Organic matter, minerals, gases, liquids, and other substances excreted from plants and animals form important soil, a foundation for agriculture. The foundation of agriculture lies in the gases, minerals, organic matter, and other substances that come from plants and animals, forming the soil system.
India’s economy purely relies on agriculture; the soil is important for the crops, and it leads to the development of unwanted weeds due to its fertility.
Moisture and temperature are the physical variables that impact the formation of pores and particles in the soil, affecting root growth, water infiltration, and plant emergence speed.
But mainly, the soil has particles of sand and clay. Amidst the prevalently available soil particles, clay is plentiful in the exploration site. Clay particle’s availability on the surface is due to the plentiful nutrition supplied. The peat and loam are hardly present. The clay-type soil is spacious in between, wherein the water is retained.
Agriculture is like the backbone of our society. It’s the work that helps us grow food and other resources that we need to live. It’s not just important, it’s essential.
Smart Agriculture Using Deep Learning feature extraction is one of the main steps in building a good deep-learning model. It is important to identify features that may be necessary for building the machine learning algorithms. We will use the Mahotas library to extract Haralick features, which have spatial and texture information of the images.
We will use skimage library to convert images to grayscale and to extract Histogram of Gradient (HOG) features which are useful for object detection. Finally, we will concatenate the values of the features into an array and later use them in machine learning and deep learning algorithms.
import mahotas as mh
from skimage import color, feature, io
import numpy as np
# Function to extract features from an image
def extract_features(image_path):
img = io.imread(image_path)
gray_img = color.rgb2gray(img) # Converting image to grayscale
# Converting the grayscale image to integer type
gray_img_int = (gray_img * 255).astype(np.uint8)
# Extracting Haralick features using mahotas
haralick_features = mh.features.haralick(gray_img_int).mean(axis=0)
# Extracting Histogram of Gradients (HOG) features
hog_features, _ = feature.hog(gray_img, visualize=True)
# Printing the first few elements of each feature array
print("Haralick Features:", haralick_features[:5])

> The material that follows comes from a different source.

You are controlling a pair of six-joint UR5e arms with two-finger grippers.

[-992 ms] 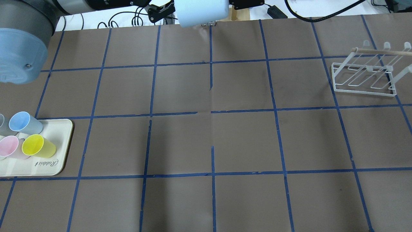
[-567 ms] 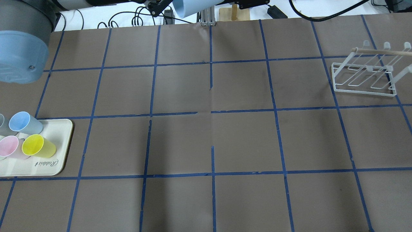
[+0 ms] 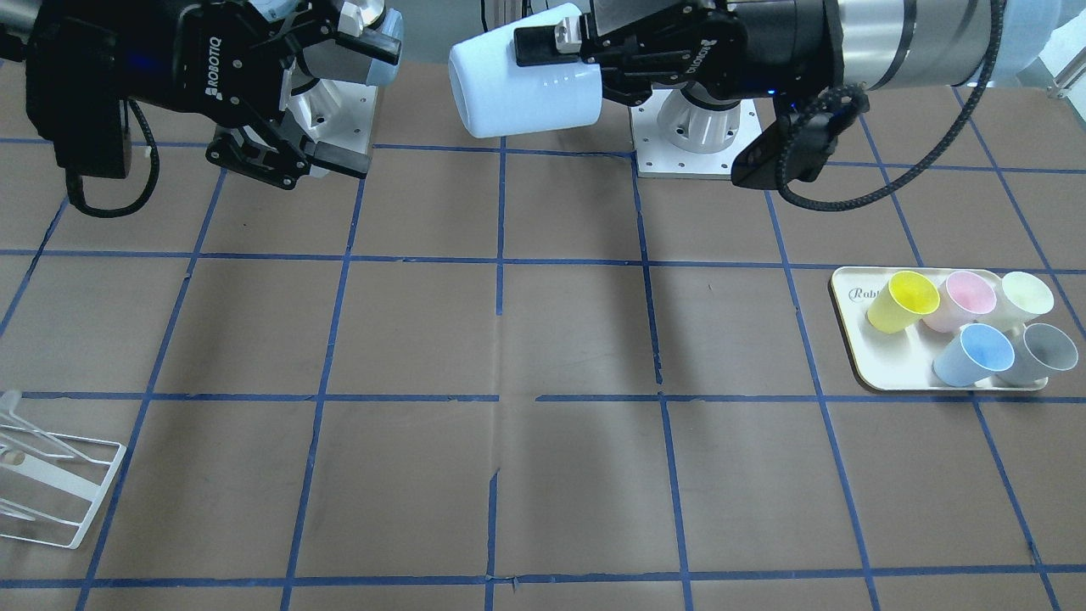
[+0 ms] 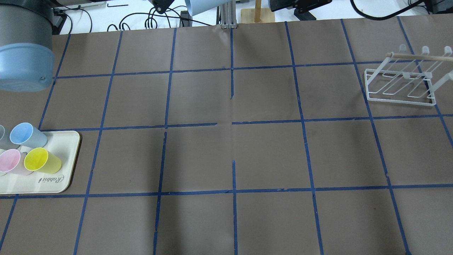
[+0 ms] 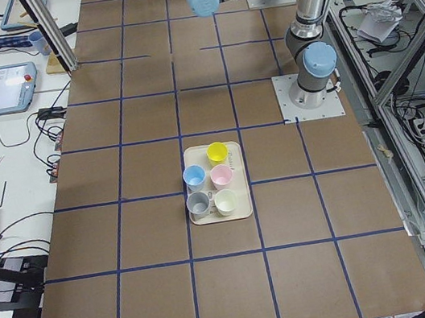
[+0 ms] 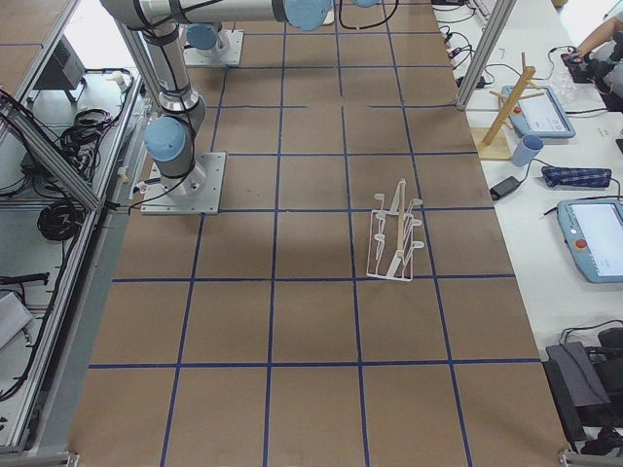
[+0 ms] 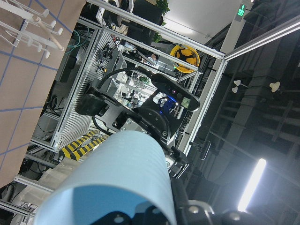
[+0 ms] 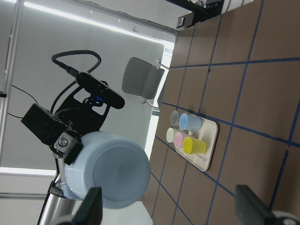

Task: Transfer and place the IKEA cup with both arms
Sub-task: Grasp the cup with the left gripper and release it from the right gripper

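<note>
The pale-blue IKEA cup (image 3: 522, 89) hangs on its side high above the table's robot-side edge. My left gripper (image 3: 577, 76) is shut on its mouth end. The cup's base points at my right gripper (image 3: 361, 102), which is open and empty a short gap away. The right wrist view shows the cup's base (image 8: 110, 176) ahead of the spread fingertips (image 8: 91, 211). The cup fills the lower part of the left wrist view (image 7: 112, 183). The overhead view shows the cup (image 4: 201, 7) at the top edge. Its pale-blue twin (image 3: 976, 356) stands on the tray (image 3: 857, 356).
The cream tray (image 4: 67, 166) at the table's left holds the yellow cup (image 4: 42, 161), a pink cup (image 4: 10, 161), a grey cup (image 3: 1044, 352), a pale green one and the blue twin (image 4: 26, 134). A white wire rack (image 4: 403, 81) stands at the far right.
The cup in my left gripper has shifted left and toward the overhead view's top edge. My right gripper has shifted right, so the gap between them is wider.
</note>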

print("HOG Features:", hog_features[:5])
# Concatenating the features into a single array
all_features = np.concatenate((haralick_features, hog_features))
return all_features
image_path = '/kaggle/input/soil-classification-dataset/Soil-Dataset/Yellow Soil/20.jpg'
features = extract_features(image_path)
print("Extracted Features:", features)
Now, let’s build a machine-learning model using the soil images we got from the Kaggle.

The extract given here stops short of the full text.